_DIRECTIONS_. Nothing in the data may be changed; retype all of it.

--- COLLECTED MATERIAL Enclosed Below ---

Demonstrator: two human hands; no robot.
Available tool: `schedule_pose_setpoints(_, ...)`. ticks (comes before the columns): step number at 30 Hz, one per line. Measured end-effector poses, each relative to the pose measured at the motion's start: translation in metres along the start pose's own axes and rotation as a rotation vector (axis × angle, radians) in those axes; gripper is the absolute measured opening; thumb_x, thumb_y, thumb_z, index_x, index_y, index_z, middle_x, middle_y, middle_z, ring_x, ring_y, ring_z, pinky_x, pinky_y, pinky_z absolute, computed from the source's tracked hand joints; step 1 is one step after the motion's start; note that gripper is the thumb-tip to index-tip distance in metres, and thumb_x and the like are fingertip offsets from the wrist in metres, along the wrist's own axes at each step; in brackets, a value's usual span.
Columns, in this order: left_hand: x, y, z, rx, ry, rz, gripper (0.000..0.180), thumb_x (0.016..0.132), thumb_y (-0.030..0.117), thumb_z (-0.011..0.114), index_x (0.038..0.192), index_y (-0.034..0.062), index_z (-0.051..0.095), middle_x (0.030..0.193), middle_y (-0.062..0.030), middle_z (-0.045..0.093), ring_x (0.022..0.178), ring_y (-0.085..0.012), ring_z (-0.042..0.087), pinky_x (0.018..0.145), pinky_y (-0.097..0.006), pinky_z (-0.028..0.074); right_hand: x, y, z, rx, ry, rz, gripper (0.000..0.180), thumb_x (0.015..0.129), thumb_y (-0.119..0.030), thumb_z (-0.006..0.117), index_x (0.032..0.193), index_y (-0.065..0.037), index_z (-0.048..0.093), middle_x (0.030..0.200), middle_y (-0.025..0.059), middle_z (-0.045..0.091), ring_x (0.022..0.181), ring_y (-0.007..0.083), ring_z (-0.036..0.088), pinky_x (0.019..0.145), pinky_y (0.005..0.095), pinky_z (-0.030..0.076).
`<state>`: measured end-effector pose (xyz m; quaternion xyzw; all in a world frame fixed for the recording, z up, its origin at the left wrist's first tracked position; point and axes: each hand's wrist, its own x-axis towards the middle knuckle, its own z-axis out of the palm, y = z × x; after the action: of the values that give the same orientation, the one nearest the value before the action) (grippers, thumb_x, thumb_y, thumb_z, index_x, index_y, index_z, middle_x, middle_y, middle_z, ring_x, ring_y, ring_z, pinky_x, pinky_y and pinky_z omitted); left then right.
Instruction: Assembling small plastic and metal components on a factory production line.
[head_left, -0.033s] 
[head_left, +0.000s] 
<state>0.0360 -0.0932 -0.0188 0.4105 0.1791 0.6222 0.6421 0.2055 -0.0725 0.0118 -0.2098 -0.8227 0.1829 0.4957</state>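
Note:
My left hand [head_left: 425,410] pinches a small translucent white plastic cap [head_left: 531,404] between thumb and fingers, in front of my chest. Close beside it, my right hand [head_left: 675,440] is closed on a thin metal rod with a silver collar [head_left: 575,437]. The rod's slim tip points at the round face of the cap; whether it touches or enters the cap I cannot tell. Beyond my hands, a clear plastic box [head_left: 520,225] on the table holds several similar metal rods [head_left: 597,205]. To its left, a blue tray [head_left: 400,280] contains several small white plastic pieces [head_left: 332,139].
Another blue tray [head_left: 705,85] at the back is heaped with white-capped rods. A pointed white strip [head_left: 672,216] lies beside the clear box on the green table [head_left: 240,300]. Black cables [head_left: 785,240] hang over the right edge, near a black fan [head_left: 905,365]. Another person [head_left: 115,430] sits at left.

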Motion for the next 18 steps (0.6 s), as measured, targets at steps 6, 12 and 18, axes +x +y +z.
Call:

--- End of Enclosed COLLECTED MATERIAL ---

_WORKED SOLUTION_.
Demonstrator: two human hands; no robot.
Available tool: `schedule_pose_setpoints(_, ...)`. ticks (comes before the columns): step number at 30 Hz, one per line. Measured end-effector poses, each relative to the pose measured at the motion's start: translation in metres along the start pose's own axes and rotation as a rotation vector (axis × angle, radians) in those axes; gripper is the absolute measured opening; thumb_x, thumb_y, thumb_z, index_x, index_y, index_z, middle_x, middle_y, middle_z, ring_x, ring_y, ring_z, pinky_x, pinky_y, pinky_z absolute, computed from the source's tracked hand joints; step 1 is one step after the motion's start; note that gripper is the thumb-tip to index-tip distance in metres, and thumb_x and the like are fingertip offsets from the wrist in metres, along the wrist's own axes at each step; in brackets, a value's usual span.
Columns, in this order: left_hand: x, y, z, rx, ry, rz, gripper (0.000..0.180), thumb_x (0.016..0.132), thumb_y (-0.030..0.117), thumb_z (-0.011..0.114), index_x (0.038..0.192), index_y (-0.034..0.062), index_z (-0.051..0.095), middle_x (0.030..0.193), middle_y (-0.062..0.030), middle_z (-0.045..0.093), ring_x (0.022..0.178), ring_y (-0.085..0.012), ring_z (-0.042..0.087), pinky_x (0.018..0.145), pinky_y (-0.097..0.006), pinky_z (-0.028..0.074); right_hand: x, y, z, rx, ry, rz, gripper (0.000..0.180), thumb_x (0.015..0.129), thumb_y (-0.119..0.030), thumb_z (-0.006..0.117), index_x (0.032..0.193), index_y (-0.065..0.037), index_z (-0.048..0.093), middle_x (0.030..0.200), middle_y (-0.025..0.059), middle_z (-0.045..0.091), ring_x (0.022..0.181), ring_y (-0.007..0.083), ring_z (-0.036..0.088), pinky_x (0.019..0.145), pinky_y (0.005..0.095), pinky_z (-0.030..0.076).
`<state>`: measured end-effector pose (xyz m; quaternion xyzw; all in a world frame fixed for the recording, z up, its origin at the left wrist's first tracked position; point and axes: each hand's wrist, its own x-axis towards the middle knuckle, its own z-axis out of the palm, y = z × x; after the action: of the values that give the same orientation, the one nearest the value before the action) (grippers, thumb_x, thumb_y, thumb_z, index_x, index_y, index_z, middle_x, middle_y, middle_z, ring_x, ring_y, ring_z, pinky_x, pinky_y and pinky_z omitted); left then right.
Instruction: Assembling small plastic and metal components on a factory production line.
[head_left, -0.033s] 
[head_left, +0.000s] 
<state>0.0360 -0.0932 -0.0188 0.4105 0.1791 0.6222 0.6421 0.2055 -0.0725 0.0118 -0.2098 -0.8227 0.1829 0.4957</state>
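Note:
My left hand [head_left: 425,410] pinches a small translucent white plastic cap [head_left: 531,404] between thumb and fingers, in front of my chest. Close beside it, my right hand [head_left: 675,440] is closed on a thin metal rod with a silver collar [head_left: 575,437]. The rod's slim tip points at the round face of the cap; whether it touches or enters the cap I cannot tell. Beyond my hands, a clear plastic box [head_left: 520,225] on the table holds several similar metal rods [head_left: 597,205]. To its left, a blue tray [head_left: 400,280] contains several small white plastic pieces [head_left: 332,139].
Another blue tray [head_left: 705,85] at the back is heaped with white-capped rods. A pointed white strip [head_left: 672,216] lies beside the clear box on the green table [head_left: 240,300]. Black cables [head_left: 785,240] hang over the right edge, near a black fan [head_left: 905,365]. Another person [head_left: 115,430] sits at left.
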
Motion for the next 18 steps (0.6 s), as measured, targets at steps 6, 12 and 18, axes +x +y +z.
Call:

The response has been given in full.